Semiconductor technology based on the use of GaN, AlN, and compounds thereof as semiconductor material, currently suffer from a lack of large-sized bulk substrates of such materials.
The most widely known technique for producing a bulk GaN substrate consists of depositing the GaN on a substrate by a process known as “hetero-epitaxy.”
In order to produce a substrate having good crystal quality, the substrate material and the epitaxial monocrystal to be deposited thereon, must have little lattice mismatch. Additionally, the thermal expansion coefficient of both the substrate material and the epitaxial monocrystal must be relatively similar, because the high temperatures involved in hetero-epitaxy is known to sometimes cause dissociation and diffusion of elements of the substrate to the epitaxial layer. Thirdly, the substrate material must be mechanically and chemically stable at high temperatures so as to obtain good crystal quality. Naturally, qualities such as surface condition and crystal quality of the starting substrate are also important factors.
Currently, sapphire and silicon carbide (SiC) are commonly used as the substrate material. However, sapphire and silicon carbide are far from being optimal substrate material due to their lattice parameters and their expansion coefficients.
Another common practice is growing layers of GaN on substrates such as zirconium oxide (ZnO), lithium gallium oxide (LiGaO2), lithium aluminum oxide (LiAlO2) (see “Growth of III-Nitrides on ZnO, LiGaO2 and LiAlO2 Substrates,” Mackenzie et al., J. Electrochem. Soc., vol. 145, No. 7, July 1998, p. 2581) or of neodymium gallium oxide (NdGaO3) (see “GaN bulk substrates for GaN based LEDs and LDs,” Oda et al., Phys. Stat. Sol., (a) 180, 51 (2000). Although these substrate materials are often selected for their small lattice mismatch and their similar coefficient of expansion with GaN, they suffer from having poor chemical stability under high temperatures as compared to sapphire or silicon carbide. For example, when the oxide substrates are exposed to high temperatures, dissociation of the metal and/or the oxygen occurs and such dissociated metal and/or oxygen diffuses to the epitaxial layer. As described in “Impurity contamination of GaN epitaxial films from the sapphire, SiC, and ZnO substrates,” Popovici et al., Appl. Phys. Lett., 71 (23), 8 Dec. 1997, and incorporated herein, contamination of the epitaxial layer by zinc and oxygen from a ZnO substrate compromises the quality and purity of the epitaxial layer.
Furthermore, once the layer or layers intended to form the substrate have been formed, in the majority of cases the support on which growth has been carried out has to be removed, which necessitates either chemical attack of the support and, thus, its loss even if it is produced from an expensive material, thereby increasing the cost of the process, or by rupture between the layers formed by epitaxial growth and the support, which can be difficult to control and/or can necessitate particular dispositions that complicates the method or makes it more expensive.

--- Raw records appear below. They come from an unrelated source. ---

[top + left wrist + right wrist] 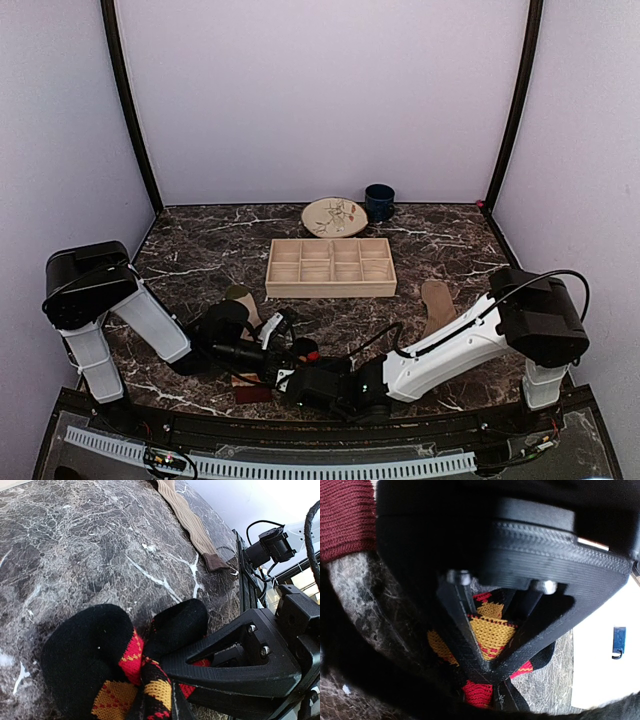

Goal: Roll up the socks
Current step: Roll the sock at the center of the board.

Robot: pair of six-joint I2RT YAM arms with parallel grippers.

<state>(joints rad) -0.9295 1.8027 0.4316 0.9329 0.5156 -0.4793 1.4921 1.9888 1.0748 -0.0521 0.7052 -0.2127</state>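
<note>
Socks lie about the dark marble bench (200, 265). The one in hand is the black knitted sock with red-orange argyle diamonds (95, 665), bunched into a loose hump by the near edge, left of centre, where both arms meet. The left gripper (156, 706) is clamped tight on a fold of its patterned band. The right gripper (172, 677) reaches in from the other side, jaws drawn nearly together with red fabric between them, so it seems to pinch the same sock, though its own wrist view is too crowded to confirm this. The plain tan ribbed sock (437, 303) lies flat toward the right edge, well apart. The maroon end of the striped beige sock (250, 392) shows just beside the grippers. Rolling looks begun but far from done, since the hump is slack. The next move calls for one gripper to anchor the fold while the other turns the fabric over itself under tension.
</note>
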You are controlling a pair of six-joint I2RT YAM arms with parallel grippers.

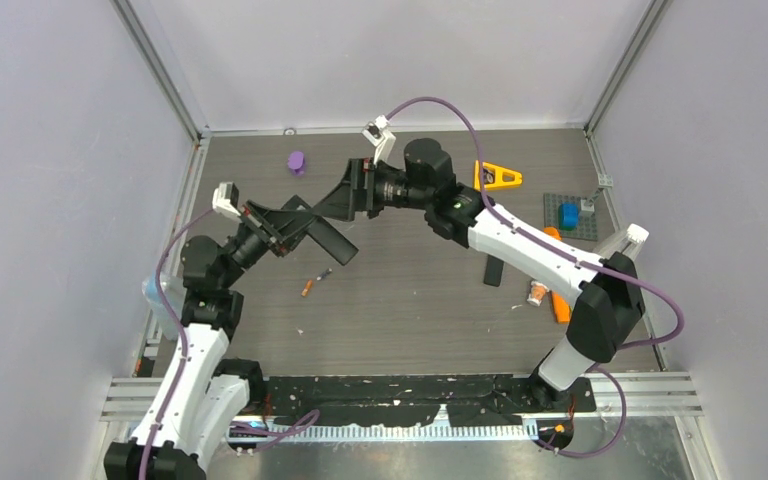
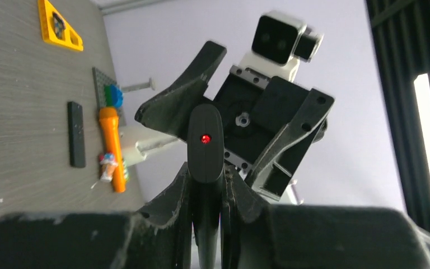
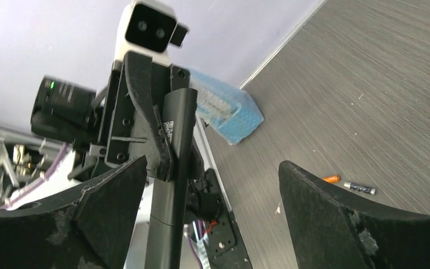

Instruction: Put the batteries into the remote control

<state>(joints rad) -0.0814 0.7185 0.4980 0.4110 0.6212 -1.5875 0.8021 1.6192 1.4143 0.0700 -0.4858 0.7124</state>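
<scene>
The black remote control (image 2: pixel 204 147) stands upright between my left gripper's (image 2: pixel 207 182) fingers, which are shut on its lower part; a red dot shows on its face. In the top view this left gripper (image 1: pixel 298 226) holds the remote (image 1: pixel 338 243) above the table's middle left. My right gripper (image 3: pixel 213 168) is open wide, with the remote (image 3: pixel 173 162) just inside its left finger (image 3: pixel 109 202) and apart from the right one. Two batteries lie on the table: an orange one (image 3: pixel 330 179) and a dark grey one (image 3: pixel 360 188), side by side below both grippers (image 1: pixel 315 281).
A second black bar (image 1: pixel 493 270) lies right of centre. A long orange stick (image 1: pixel 558 302) and a small colourful figure (image 1: pixel 537 293) lie by the right arm. At the back are a purple piece (image 1: pixel 297 161), a yellow triangle (image 1: pixel 497 177) and a grey plate (image 1: pixel 588 228). A blue pack (image 3: pixel 229 109) sits at the left wall.
</scene>
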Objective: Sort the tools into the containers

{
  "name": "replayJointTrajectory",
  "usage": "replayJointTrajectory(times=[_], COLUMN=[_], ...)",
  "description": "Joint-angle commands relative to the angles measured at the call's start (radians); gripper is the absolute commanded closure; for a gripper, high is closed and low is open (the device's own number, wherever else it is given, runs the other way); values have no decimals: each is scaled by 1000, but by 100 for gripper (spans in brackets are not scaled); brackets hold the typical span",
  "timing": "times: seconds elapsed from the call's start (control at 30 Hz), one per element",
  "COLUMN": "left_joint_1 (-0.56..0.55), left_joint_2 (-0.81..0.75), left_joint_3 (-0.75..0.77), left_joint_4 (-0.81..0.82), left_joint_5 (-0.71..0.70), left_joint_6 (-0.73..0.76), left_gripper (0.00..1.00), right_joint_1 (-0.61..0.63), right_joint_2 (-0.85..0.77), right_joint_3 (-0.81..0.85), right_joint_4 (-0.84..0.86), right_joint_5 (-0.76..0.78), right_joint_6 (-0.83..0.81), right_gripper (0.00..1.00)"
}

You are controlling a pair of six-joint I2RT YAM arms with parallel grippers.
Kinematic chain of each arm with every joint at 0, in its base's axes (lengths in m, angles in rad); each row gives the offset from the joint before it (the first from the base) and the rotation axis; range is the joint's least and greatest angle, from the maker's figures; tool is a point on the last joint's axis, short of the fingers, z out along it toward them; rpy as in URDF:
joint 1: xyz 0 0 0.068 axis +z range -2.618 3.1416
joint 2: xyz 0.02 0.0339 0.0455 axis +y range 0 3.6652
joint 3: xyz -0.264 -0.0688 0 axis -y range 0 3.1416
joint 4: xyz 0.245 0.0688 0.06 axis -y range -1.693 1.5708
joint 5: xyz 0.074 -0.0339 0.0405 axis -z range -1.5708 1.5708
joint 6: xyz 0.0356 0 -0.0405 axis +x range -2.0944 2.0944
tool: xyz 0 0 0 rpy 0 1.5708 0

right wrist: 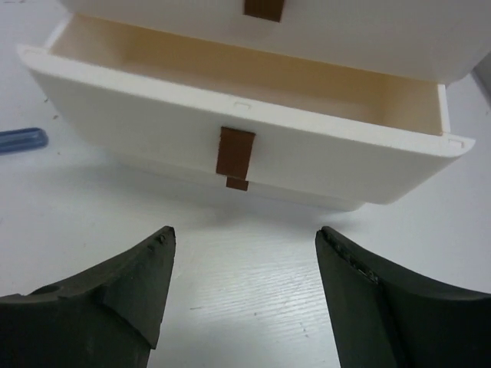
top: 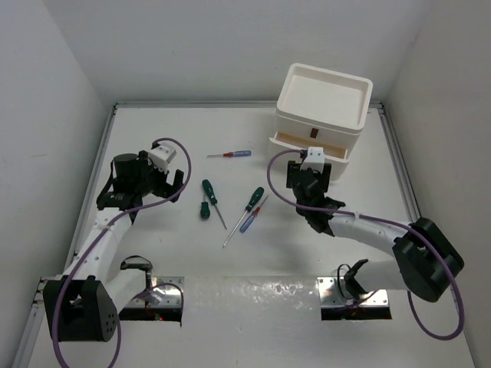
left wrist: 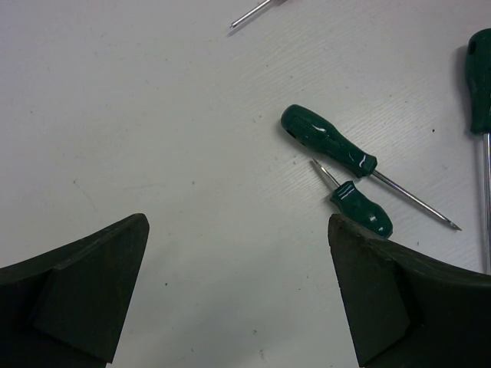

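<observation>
The white three-drawer stack (top: 322, 107) stands at the back right, its middle drawer (right wrist: 230, 130) pulled out and showing nothing inside. My right gripper (top: 308, 175) is open and empty just in front of it; in the right wrist view (right wrist: 244, 238) it faces the brown tab (right wrist: 235, 151). My left gripper (top: 178, 184) is open and empty over bare table in the left wrist view (left wrist: 238, 230). To its right lie a long green screwdriver (left wrist: 326, 140) and a stubby one (left wrist: 360, 207). A second long green screwdriver (top: 254, 199) and a blue-and-red one (top: 249, 221) lie mid-table. The yellow-orange tool is out of view.
Another blue-and-red screwdriver (top: 230, 154) lies farther back, left of the drawers; its blue handle (right wrist: 21, 139) shows at the left of the right wrist view. White walls close in the table on the left, back and right.
</observation>
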Motion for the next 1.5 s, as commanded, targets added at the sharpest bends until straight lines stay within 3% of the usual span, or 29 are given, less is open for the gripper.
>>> replayJointTrajectory(times=[0.0,0.1,0.4,0.57,1.07,1.47], left_joint_1=[-6,-6,-6,-6,-6,-6], left_joint_2=[-29,-32,-31,-31,-34,-34], left_joint_3=[-2,-1,-2,-2,-2,-4], left_joint_4=[17,15,15,14,12,11], left_joint_5=[15,12,12,12,14,15], left_joint_6=[3,3,5,6,6,8], left_gripper=[0,0,0,0,0,0], right_joint_1=[-91,-143,-149,-149,-166,-184], right_joint_2=[28,71,186,194,263,292], right_joint_3=[112,164,279,269,289,309], right_joint_4=[-86,-127,-174,-167,-99,-81], right_joint_5=[-71,-105,-93,-28,-19,-37], right_joint_6=[110,165,182,213,197,200], right_gripper=[27,30,39,40,54,58])
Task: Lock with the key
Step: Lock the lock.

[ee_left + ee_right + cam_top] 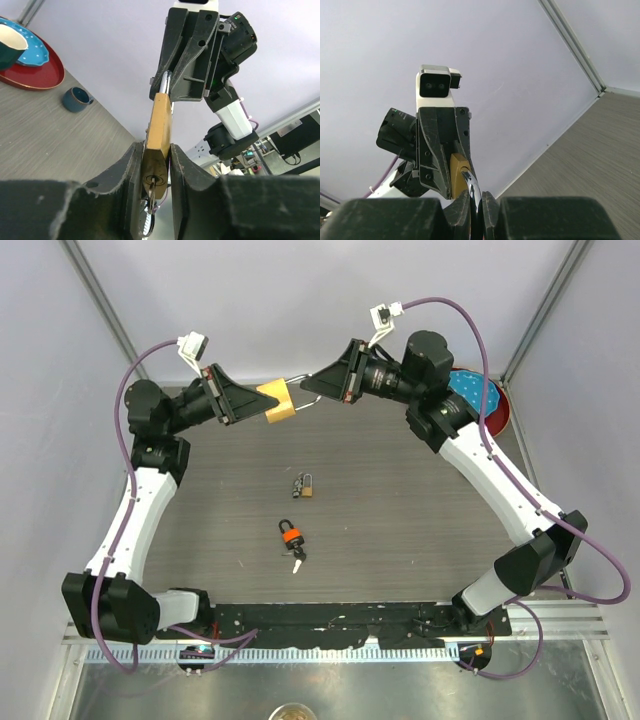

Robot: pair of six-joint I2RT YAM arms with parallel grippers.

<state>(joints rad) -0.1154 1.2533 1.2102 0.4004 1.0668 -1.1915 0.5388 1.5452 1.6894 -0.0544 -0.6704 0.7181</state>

More generally, it has been proven that, for the purpose of temporary support removal, chip manufacturers mostly prefer an etching technique rather than a rupturing technique. This is mainly because, in the semiconductor industry, etching techniques have been mastered for years and most often do not require any additional investment while rupture techniques are more difficult to control or require significant capital investment, thus adding complexity to the process.
An additional technique for separating a support and a substrate generates stress at the boundary between the support and the substrate by means of laser illumination. Illuminating the support-substrate wafer can generate sufficient stress at the boundary to cause layer separation. Stress can be generated by phase transition, gas evolution, vaporization or sublimation. It is advantageous for one of the support or the substrate to be significantly transparent at the laser wavelength and the other to be significantly absorbent so that absorption of the laser radiation is concentrated at their boundary. See, e.g., U.S. Pat. No. 6,372,608 BI (especially FIG. 23).
In parallel, an etching approach would be valuable only if the material of the support is relatively inexpensive, but such inexpensive materials, such as gallium arsenide GaAs, introduce additional drawbacks. In this regard, the article “Preparation of large freestanding GaN substrates by Hydride Vapor Phase Epitaxy using GaAs as a starting substrate,” Motoki et al., Jpn. J. Appl. Phys., Vol. 41 (2001), pp. 140-143, proposes using a gallium arsenide GaAs substrate on which to grow GaN by hetero-epitaxy. However, when heated to the high temperatures involved in epitaxy, GaAs undergoes surface dissociation, which causes arsenic to evaporate, which can contaminate the GaN monocrystal.
The present invention now seeks to overcome these disadvantages.